И тут руки немого дрогнули.
ГЛАВА ПЯТАЯ
Когда он очнулся у себя в спальне, пение зазвучало снова,
но
он не мог вспомнить, откуда оно исходит. От этого оно не давало
ему покоя, он вертел головой и тревожился тем более, что
сам был заперт, как в клетке, в собственной голове, где царила
почти полная пустота. А то немногое, что там было, без конца
кружилось, тщетно пытаясь найти свое место. Меж потоками
событий образовался некий водораздел, связанный с каким-то
разговором, и он помнил, что это был разговор с Роджером
Каменщиком, кажется, в темном хоре. И еще были встрепанные
рыжие волосы, разметавшиеся по зеленому платью, и каменная
опора позади. Это мучило его невыносимо, потому что, несмотря
ни на какие усилия, он не мог снова увидеть под этими волосами
тихую женщину, ту самую, которая так тихо, с улыбкой, входила в
собор, останавливалась и осеняла себя крестным знамением, когда
он ее благословлял. Эти рыжие волосы, так неожиданно
обнажившиеся из-под строгого платка, словно нанесли прошлому
смертельную рану, или совсем стерли его, или же смешали череду
дней. Он старался вновь увидеть эту женщину, вернуться к
прежним, безмятежным временам, но не мог, потому что перед
глазами стояли рыжие волосы. А пронзительное пение звучало
неотступно, и все остальное было как бы ненужным привеском.
Отец Ансельм, молчаливый и отчужденный, пришел исповедать
его, но он ничего не помнил, кроме того, что хотел сменить
духовника, и отец Ансельм ушел. Тогда Джослин встревожился и
несколько раз посылал узнать, что происходит; он боялся, что
армия прекратила работу. Но отец Безликий принес удивительную
весть:
- Они работают смирно и прилежно. Все тихо.
И Джослин понял, что великое дело по-прежнему не в людских
руках.
И тогда он спросил о Роджере.
- Он бродил по собору. Говорят, ищет чего-то. Но чего,
никто не знает.
- А она?
- Как всегда, ходит за ним следом.
- Я не об этой спрашиваю. Я о рыжеволосой. О жене
Пэнголла.
- Ее почти не видно.
"Это от стыда, - подумал Джослин. - Другой причины нет.
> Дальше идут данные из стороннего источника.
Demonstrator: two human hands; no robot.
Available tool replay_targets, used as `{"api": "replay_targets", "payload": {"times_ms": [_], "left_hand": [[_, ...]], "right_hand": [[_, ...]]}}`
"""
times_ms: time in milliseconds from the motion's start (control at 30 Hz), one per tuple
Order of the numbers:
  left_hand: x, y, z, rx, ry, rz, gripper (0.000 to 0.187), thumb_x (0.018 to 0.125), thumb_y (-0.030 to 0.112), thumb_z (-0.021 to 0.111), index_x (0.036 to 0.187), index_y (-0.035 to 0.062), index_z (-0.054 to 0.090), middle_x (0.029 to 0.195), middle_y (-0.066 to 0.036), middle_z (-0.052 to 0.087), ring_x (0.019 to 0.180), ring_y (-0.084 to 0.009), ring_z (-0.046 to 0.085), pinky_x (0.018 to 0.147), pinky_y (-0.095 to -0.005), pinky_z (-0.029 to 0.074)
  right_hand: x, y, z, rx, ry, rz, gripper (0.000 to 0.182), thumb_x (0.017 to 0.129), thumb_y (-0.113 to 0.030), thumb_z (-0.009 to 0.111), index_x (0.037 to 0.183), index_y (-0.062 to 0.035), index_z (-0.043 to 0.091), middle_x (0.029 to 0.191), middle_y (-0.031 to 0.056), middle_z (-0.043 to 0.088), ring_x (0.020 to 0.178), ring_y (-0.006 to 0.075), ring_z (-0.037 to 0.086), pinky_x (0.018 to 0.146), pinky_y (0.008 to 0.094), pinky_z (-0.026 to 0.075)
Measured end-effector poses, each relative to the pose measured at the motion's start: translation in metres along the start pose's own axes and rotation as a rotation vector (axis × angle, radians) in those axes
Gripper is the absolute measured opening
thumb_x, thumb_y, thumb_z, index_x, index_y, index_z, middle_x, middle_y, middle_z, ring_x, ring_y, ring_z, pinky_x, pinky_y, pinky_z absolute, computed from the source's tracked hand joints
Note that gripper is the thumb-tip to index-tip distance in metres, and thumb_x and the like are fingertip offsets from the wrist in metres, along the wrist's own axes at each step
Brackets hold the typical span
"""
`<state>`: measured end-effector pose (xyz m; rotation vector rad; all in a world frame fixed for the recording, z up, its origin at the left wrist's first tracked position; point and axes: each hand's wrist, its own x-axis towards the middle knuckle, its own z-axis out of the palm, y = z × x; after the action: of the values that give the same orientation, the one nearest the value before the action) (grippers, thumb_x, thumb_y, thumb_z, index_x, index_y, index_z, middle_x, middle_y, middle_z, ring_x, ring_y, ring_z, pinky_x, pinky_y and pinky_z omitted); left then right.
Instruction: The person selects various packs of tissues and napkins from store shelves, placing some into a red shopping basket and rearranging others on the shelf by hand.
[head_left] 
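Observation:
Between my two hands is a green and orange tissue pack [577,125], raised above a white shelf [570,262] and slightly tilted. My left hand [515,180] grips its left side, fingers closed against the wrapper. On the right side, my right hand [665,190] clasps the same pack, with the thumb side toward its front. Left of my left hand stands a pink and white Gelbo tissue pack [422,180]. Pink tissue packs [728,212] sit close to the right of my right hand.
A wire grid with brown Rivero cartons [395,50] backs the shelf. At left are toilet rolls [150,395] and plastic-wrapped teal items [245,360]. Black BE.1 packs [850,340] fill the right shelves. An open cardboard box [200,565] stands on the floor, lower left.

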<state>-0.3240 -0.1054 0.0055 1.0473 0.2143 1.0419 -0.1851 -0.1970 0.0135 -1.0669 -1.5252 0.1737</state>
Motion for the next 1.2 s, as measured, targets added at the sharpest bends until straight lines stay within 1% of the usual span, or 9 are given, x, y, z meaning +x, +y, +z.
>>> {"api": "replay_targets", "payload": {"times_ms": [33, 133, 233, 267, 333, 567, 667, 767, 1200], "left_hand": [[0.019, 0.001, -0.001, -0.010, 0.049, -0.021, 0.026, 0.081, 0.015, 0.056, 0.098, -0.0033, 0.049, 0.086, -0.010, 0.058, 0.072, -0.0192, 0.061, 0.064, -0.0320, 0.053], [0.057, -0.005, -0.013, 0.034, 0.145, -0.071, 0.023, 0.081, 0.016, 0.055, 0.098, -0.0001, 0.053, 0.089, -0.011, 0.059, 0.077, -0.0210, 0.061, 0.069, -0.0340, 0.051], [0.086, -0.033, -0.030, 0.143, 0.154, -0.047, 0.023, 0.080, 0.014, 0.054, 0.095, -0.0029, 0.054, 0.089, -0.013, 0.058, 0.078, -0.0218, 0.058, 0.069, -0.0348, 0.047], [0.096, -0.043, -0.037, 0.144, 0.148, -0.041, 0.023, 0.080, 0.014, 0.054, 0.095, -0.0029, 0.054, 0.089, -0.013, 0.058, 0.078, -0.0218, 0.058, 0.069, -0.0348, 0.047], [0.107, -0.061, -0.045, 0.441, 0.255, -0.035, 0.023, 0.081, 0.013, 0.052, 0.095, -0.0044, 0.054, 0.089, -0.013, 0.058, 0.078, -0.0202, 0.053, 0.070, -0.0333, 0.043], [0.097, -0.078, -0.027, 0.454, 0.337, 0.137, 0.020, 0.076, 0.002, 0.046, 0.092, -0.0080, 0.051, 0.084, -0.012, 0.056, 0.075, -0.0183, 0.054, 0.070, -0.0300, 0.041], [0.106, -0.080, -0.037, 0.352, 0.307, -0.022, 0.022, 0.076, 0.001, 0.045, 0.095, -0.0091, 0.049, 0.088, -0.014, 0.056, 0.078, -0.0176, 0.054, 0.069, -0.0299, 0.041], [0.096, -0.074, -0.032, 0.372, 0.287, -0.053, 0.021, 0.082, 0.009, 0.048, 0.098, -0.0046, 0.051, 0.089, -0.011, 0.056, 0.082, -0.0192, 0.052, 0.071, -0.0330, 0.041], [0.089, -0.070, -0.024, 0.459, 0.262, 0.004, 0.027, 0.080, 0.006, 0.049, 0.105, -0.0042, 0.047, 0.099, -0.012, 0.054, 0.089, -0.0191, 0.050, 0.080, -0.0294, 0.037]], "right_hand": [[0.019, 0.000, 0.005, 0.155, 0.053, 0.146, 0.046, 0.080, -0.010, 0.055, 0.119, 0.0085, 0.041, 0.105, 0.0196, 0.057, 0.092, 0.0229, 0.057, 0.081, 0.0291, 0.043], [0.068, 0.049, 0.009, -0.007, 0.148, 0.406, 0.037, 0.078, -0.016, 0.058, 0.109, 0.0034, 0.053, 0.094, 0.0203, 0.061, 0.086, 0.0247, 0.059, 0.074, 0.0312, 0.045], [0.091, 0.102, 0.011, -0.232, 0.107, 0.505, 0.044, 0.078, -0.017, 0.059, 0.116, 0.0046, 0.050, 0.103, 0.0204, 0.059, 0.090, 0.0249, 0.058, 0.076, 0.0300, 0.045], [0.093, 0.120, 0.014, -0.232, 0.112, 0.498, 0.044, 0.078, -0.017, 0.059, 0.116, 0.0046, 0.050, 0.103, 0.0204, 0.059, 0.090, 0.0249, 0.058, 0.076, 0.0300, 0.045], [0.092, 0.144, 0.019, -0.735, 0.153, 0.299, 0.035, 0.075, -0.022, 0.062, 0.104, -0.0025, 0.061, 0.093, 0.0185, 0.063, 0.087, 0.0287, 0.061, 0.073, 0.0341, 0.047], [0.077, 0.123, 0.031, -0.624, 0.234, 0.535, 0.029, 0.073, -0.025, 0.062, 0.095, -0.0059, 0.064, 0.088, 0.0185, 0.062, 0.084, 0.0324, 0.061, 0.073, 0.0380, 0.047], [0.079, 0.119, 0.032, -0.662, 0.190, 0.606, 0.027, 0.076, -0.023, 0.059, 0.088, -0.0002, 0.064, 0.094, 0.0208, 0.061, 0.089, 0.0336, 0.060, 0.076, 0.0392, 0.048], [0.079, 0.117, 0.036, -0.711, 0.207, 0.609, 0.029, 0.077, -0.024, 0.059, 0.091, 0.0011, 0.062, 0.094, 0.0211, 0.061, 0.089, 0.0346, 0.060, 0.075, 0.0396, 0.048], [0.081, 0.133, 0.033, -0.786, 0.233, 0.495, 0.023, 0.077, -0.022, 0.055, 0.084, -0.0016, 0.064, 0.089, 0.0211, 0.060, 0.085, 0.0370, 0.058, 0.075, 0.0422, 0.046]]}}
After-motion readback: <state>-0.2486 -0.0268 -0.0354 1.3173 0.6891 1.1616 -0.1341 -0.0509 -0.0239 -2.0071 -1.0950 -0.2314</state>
Она прорвала шатер, и эти люди видели ее полунагую,
растрепанную".
И тут отец Безликий заговорил снова:
- А муж ее, Пэнголл, сбежал.
Тогда голова Джослина произнесла перед отцом Безликим
проповедь о цене камня и бревен. У этой проповеди было странное
свойство: после всех блужданий она, как планета, снова и снова
возвращалась к исходной точке. В какой-то миг, посреди
проповеди, голова, истерзанная болью, погрузилась в глубокий,
здоровый сон. Пробудившись, она уже знала, где она и что
происходит вокруг. Более того, во сне она обрела новую
крепость, словно погружалась в него не для отдыха, а для
исцеления. Она обрела пылающую уверенность, в сравнении с
которой прежняя уверенность могла показаться лишь детским
упрямством. "Я должен встать", - подумал он; пошатываясь и
смеясь, он встал с постели. К нему бросился отец Безликий, но
он обеими руками оттолкнул тщедушного священника:
- Нет, нет, отец Безликий! Пустите. У меня важное дело!
И эти слова исторгли у него визгливый смех, который
прозвучал на двух высоких нотах. В этом смехе была некая
неизбежность. Он спустился с лестницы, вышел во двор, под
сентябрьское солнце, и поплелся к собору зигзагами, словно брел
через высокие хлеба. У западной двери он остановился, тяжело
дыша, овладел собой и вошел, а в голове у него пылала новая
уверенность, наполняя его мучительной радостью.